20年前の中越地震で棚田などに被害を受けた十日町市・池谷集落は、地震後に積極的にボランティアを受け入れました。
地震から20年を迎えたいまも、当時のボランティアが集落の棚田などを守っています。
田んぼを守る移住者
銅釜で炊いたのはことしの新米です。
山あいの集落はこの日、にぎやかな笑い声が響きました。
清らかな水で育てた自慢のコメ。
多田朋孔さんは集落の田んぼを受け継ぎ守ってきました
多田さんがここへ移り住んだのは約15年前。中越地震がきっかけでした。
中越地震で棚田等に被害 “限界集落”に……
2004年10月23日。震度7の激しい揺れが中越地方を襲います。
震源からおよそ15キロ離れた十日町市池谷集落は、いたるところで棚田やあぜ道が崩れ落ちました。
さらに、地震のあと2世帯が離れ、住民は6世帯13人に減少。
その半数以上が高齢者だったことから、集落の維持が難しい「限界集落」とも呼ばれました。
にぎわいを取り戻す集落 きっかけは……
それでも、池谷集落は活気を取り戻します。
都会からボランティアを積極的に受け入れると、イベントごとに若者たちが集まるようになったのです。
ボランティアを受け入れた曽根武さん
「ムラの灯を消さないために若者たちを呼び込もうー」
そう提案したのは、集落の曽根武さんでした。
曽根武さん(2010年当時)
「地震後のこのムラっていうのは、ものすごく一変しちゃった。というのは、あの時おれたちが諦めてここを出ていたら、いまこのムラはなくなっているわね」
「ここでなら……」感じた集落の雰囲気
2009年。多田さんはボランティアの一人として池谷集落を訪れました。
大阪出身で、京都大学では応援団長だった多田さん。
卒業後は、東京のコンサルタント会社に勤めていました。
もともと農業をやりたいという思いがあり、集落に通ううちに、ここでなら挑戦できると感じたといいます。
多田さん
「集落の人たちは「よその人でもいいからここを引き継いでくれる人に来てもらって、集落の存続をさせたい」という熱い思いを持っていたので、そういうところだったら受け入れてもらって、一緒にできると思った。それでここに来た」
歓迎の中での移住
そして、2010年の冬。
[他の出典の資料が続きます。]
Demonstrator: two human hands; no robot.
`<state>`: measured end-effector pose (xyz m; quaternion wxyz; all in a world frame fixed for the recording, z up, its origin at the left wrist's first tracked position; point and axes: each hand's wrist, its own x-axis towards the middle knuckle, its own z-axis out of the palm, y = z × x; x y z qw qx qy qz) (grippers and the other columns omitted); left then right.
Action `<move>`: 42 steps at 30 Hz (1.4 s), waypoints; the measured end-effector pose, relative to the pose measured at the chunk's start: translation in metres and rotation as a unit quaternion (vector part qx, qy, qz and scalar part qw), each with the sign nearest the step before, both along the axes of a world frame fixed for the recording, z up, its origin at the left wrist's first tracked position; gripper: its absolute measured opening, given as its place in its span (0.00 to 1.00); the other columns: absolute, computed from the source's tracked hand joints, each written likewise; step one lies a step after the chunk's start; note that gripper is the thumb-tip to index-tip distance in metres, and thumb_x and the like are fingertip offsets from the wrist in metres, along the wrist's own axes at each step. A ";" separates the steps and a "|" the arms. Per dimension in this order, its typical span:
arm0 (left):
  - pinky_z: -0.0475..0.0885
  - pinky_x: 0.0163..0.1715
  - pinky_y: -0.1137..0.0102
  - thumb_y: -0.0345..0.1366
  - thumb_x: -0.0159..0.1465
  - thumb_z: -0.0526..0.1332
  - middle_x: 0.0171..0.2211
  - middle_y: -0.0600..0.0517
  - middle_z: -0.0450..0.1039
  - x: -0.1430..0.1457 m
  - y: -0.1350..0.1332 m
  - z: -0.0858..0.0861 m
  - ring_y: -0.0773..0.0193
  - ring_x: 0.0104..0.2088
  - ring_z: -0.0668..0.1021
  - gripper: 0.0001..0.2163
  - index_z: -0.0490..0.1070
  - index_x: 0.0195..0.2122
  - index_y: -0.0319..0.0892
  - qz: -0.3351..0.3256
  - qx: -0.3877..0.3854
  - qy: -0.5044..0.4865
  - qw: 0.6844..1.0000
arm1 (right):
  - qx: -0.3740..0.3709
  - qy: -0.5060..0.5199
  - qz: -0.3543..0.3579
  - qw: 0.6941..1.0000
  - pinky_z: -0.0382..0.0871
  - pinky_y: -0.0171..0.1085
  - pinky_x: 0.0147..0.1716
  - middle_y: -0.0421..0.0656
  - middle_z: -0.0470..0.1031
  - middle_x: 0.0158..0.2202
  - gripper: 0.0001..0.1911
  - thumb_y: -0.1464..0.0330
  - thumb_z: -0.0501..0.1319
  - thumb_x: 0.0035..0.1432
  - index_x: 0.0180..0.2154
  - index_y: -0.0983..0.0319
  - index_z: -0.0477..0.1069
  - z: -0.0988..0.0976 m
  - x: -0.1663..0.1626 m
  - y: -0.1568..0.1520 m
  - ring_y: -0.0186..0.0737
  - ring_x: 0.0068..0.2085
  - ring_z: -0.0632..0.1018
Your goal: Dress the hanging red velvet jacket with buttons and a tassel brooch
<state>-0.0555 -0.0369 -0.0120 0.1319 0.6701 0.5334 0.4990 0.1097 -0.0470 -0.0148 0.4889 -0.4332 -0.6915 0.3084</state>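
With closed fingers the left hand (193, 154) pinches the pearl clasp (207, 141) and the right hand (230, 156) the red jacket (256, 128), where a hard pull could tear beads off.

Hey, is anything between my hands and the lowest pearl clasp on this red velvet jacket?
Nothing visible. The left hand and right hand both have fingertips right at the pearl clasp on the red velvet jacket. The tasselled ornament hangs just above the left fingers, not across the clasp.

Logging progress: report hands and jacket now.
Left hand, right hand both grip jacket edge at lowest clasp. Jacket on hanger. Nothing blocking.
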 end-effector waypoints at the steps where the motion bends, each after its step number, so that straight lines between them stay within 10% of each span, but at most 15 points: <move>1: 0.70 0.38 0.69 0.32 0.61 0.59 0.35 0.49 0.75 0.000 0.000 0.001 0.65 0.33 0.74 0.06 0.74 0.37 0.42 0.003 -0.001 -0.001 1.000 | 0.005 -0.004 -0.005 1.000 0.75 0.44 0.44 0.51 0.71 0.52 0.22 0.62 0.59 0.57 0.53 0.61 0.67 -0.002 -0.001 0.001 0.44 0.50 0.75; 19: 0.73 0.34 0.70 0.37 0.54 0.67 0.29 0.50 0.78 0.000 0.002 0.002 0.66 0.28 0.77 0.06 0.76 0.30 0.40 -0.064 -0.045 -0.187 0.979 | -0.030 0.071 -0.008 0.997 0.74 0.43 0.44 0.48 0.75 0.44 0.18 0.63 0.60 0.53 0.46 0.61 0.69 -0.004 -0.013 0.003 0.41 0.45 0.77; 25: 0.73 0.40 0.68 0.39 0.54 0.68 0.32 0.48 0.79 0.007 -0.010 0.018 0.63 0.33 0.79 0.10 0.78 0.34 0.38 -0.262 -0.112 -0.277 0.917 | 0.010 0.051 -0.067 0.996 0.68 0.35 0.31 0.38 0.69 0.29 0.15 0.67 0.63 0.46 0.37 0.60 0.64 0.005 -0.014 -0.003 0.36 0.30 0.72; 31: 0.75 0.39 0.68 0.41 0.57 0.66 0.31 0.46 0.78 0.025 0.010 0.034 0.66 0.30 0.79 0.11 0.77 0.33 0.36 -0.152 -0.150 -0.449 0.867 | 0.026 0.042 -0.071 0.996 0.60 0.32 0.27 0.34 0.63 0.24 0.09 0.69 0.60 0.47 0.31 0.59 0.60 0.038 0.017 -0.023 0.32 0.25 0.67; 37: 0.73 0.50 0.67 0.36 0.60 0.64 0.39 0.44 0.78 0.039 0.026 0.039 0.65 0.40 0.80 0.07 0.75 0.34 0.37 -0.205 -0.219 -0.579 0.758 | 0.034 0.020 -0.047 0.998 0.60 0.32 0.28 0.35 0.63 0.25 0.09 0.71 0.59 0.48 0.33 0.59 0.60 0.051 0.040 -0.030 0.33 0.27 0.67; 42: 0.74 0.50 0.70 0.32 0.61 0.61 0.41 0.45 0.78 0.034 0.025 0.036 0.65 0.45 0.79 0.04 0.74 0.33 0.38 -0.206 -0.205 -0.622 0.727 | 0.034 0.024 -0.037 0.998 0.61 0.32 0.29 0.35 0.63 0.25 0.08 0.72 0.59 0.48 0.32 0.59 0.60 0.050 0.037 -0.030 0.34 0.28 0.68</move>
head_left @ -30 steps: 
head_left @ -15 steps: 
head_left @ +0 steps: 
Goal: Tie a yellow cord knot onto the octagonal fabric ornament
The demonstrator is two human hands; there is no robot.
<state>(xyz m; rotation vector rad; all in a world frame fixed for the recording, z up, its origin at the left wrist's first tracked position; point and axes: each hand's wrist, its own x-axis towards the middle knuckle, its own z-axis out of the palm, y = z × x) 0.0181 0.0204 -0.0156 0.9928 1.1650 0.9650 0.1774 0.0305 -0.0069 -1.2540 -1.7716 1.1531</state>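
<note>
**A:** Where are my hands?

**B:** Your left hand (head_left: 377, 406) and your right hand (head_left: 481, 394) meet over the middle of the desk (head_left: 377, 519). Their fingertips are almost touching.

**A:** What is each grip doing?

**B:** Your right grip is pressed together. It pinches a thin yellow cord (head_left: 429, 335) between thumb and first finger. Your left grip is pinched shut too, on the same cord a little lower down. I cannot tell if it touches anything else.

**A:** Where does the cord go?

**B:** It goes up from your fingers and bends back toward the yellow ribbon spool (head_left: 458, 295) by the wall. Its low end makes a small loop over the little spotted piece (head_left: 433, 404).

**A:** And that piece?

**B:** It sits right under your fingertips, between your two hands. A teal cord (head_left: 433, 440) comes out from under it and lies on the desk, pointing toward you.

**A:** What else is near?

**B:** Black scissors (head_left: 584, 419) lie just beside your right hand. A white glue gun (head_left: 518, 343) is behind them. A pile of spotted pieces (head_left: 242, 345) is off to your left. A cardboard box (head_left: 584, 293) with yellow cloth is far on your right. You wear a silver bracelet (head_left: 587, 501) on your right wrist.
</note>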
家族で集落に移住しました。
「ムラに若い家族が来てくれたー」
曽根さんは手放しで喜びました。
曽根武さん(2010年当時)
「何言っているんだ限界集落じゃねえぞと。非常に怒りもあったんです。今回わたし、それを怒らなくてもよかったっていうのは、多田さんが来て、この子が来るっていう。限界集落は解消!あとは希望をもってあすを信じてやるしかない」
集落の農業を法人化 棚田守り続ける
集落を存続させようと、2012年にNPO法人を立ち上げた多田朋孔さん。
地域の田んぼを任され、現在はあわせて約7ヘクタールでコメ作りを行っています。収入も安定して確保できるようになりました。
多田朋孔さん
「言われて嬉しかったのは『お前には厳しくしているけど期待しているから厳しくしているんだ』と言われたはことはありますね。高齢化によって(稲作を)やめたり亡くなったりする人が出てくる中で、バトンタッチの時期がきまして、バトンタッチする中で寂しさもある」
多田さんに繋がれたバトン
多田さんのコメ作りの師匠でもあった曽根武さん。
5年前、81歳で亡くなりました。
妻のイミ子さんが大切にしている写真があります。
朝日に包まれる棚田……武さんにとっては4代に渡って守ってきた土地です。
いまはボランティアだった多田さんが受け継いでいます。
当時を知る人が語る 池谷の20年
曽根武さんの妻・イミ子さん
「地震後にこれだけ栄えたから地震のお陰もあるんさ。あの頃は大変だったけどね、皆さんが助けてくれて、池谷の土地を耕作してくれて、わたしたち幸せ」
ことしも迎えた実りの秋 オーナーたちが稲刈りに集まる
ことし9月。池谷集落は稲刈りのシーズンを迎えました。
集落にはコメ作りを体験できる棚田オーナー制度があります。
この日は棚田オーナーやその家族など約30人が全国から集まりました。イベントを通じていまも都会との交流を続けているのです。
集落で育つ若い力
その中には夢中で稲を刈る小さな背中もありました。
多田さんの三男直史くんです。
かつて限界集落だった池谷で若い力が育っています。
多田朋孔さんの三男・直史くん
「あそこの家に住んでいて毎年稲刈りしている……。こんな大人数でやるときが少ないので新しい感じ」
棚田オーナーたちの思い
地震の当時、暮らしていた集落の人たちは少なくなってしまいました。
あれから20年ー池谷の灯は、ともり続けています。
東京からの棚田オーナー
「復興に貢献できているかもしれないので、頑張りたいと思いました」
神奈川からの棚田オーナー
「みんなの熱い気持ちがあって、いまここがあるんだなと。できればちょっとでもお手伝いできたら」
懇親会で味わう池谷の味
稲刈りの後は懇親会が開かれました。
池谷の新米を囲み、山の恵みをかみしめます。
移住者の訴え「過疎地を切り捨てないで」
15年前……集落の人の歓迎を受けながら池谷での生活をスタートさせた多田朋孔さん。
いまは迎え入れる立場になりました。
被災した集落に移り住んだからこそ感じることがあるといいます。
多田朋孔さん
「震災があったから都会との交流が生まれて、自分みたいな人が来て今があるということを考えると、能登半島地震や豪雨災害がありましたけど、そういったところから外のボランティアとつながって継続的な取り組みをする中で過疎地が復興していくことは十二分に考えられる。ぜひ政府にはそういったところを切り捨てずに、しっかりと応援することをやってもらったほうがいい」
集落の人口は現在9世帯17人(2024年9月末時点)。
震災の直後よりも人口が増えました。半数以上が移住者やその家族です。
池谷の人々が守った棚田を未来へつなぎます。